**TASK STATEMENT**
Please return the whole listing. Keep each line exactly the same.
##########
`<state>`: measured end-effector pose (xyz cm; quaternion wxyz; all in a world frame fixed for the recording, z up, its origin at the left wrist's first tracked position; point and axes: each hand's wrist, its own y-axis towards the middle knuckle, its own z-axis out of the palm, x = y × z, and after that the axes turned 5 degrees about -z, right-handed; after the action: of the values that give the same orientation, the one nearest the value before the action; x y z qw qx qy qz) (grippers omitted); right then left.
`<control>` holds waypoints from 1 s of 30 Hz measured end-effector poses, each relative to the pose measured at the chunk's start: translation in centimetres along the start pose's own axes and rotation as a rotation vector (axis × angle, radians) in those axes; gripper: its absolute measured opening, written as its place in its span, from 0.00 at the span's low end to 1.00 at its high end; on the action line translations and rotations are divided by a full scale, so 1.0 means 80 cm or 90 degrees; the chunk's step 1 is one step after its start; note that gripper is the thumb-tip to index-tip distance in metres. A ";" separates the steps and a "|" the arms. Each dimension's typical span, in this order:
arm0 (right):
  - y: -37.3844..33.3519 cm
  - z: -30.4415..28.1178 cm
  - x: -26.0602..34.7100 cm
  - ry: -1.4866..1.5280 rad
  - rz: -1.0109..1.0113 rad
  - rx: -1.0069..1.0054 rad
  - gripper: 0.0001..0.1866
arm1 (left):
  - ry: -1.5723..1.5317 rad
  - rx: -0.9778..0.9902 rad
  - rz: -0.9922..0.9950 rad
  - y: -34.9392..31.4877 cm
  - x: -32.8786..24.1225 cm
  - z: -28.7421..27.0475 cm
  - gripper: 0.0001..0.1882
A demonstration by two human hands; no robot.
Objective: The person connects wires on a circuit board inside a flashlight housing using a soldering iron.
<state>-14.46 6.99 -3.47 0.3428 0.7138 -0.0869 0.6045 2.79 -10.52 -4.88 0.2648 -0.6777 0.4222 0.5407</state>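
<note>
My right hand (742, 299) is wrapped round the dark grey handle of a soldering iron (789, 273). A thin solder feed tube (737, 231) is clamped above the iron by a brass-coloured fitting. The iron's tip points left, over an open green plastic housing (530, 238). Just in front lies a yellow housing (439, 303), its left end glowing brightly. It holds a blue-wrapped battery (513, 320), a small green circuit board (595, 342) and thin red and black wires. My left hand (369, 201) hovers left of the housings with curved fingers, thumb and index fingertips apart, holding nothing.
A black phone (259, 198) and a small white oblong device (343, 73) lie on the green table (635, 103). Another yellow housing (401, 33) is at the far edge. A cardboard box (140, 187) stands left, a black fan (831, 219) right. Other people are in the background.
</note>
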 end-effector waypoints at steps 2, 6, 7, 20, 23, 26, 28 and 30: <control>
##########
**ANSWER SPACE**
`<state>`: measured end-effector pose (xyz cm; quaternion wxyz; all in a world frame fixed for the recording, z up, its origin at the left wrist's first tracked position; point and axes: each hand's wrist, its own y-axis towards the middle knuckle, its own z-axis out of the palm, x = y × z, and after that the axes turned 5 degrees about -z, right-handed; after the action: of the values that give the same orientation, the one nearest the value before the action; x y z qw qx qy qz) (grippers omitted); right then left.
`<control>` holds waypoints from 1 s of 30 Hz measured end-effector poses, each relative to the pose measured at the chunk's start: translation in centimetres along the start pose's own axes and rotation as a rotation vector (axis × angle, radians) in those axes; gripper: its absolute measured opening, written as its place in its span, from 0.00 at the span's low end to 1.00 at its high end; on the action line translations and rotations are divided by a full scale, so 1.0 means 80 cm or 90 degrees; the chunk's step 1 is one step after its start; note that gripper is the thumb-tip to index-tip distance in metres. A ";" separates the steps and a "|" the arms. Each dimension's typical span, in this order:
arm0 (right):
  - y: -37.3844..33.3519 cm
  - z: -30.4415..28.1178 cm
  - x: -26.0602..34.7100 cm
  - ry: -1.4866..1.5280 rad
  - rz: -1.0109..1.0113 rad
  - rx: -1.0069..1.0054 rad
  - gripper: 0.0001..0.1866
arm1 (left):
  - ry: -1.5723..1.5317 rad
  - rx: -0.9778..0.9902 rad
  - rz: -0.9922..0.9950 rad
  - y: -34.9392..31.4877 cm
  - x: -32.8786..24.1225 cm
  - z: -28.7421..27.0475 cm
  - gripper: 0.0001..0.1882
A demonstration by two human hands; no robot.
Objective: The person connects wires on a circuit board inside a flashlight housing using a soldering iron.
<state>-14.46 6.99 -3.47 0.3428 0.7138 -0.0869 0.6045 2.79 -10.52 -4.88 0.2648 -0.6777 0.4222 0.5407</state>
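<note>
My right hand (742, 299) is wrapped round the dark grey handle of a soldering iron (789, 273). A thin solder feed tube (737, 231) is clamped above the iron by a brass-coloured fitting. The iron's tip points left, over an open green plastic housing (530, 238). Just in front lies a yellow housing (439, 303), its left end glowing brightly. It holds a blue-wrapped battery (513, 320), a small green circuit board (595, 342) and thin red and black wires. My left hand (369, 201) hovers left of the housings with curved fingers, thumb and index fingertips apart, holding nothing.
A black phone (259, 198) and a small white oblong device (343, 73) lie on the green table (635, 103). Another yellow housing (401, 33) is at the far edge. A cardboard box (140, 187) stands left, a black fan (831, 219) right. Other people are in the background.
</note>
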 end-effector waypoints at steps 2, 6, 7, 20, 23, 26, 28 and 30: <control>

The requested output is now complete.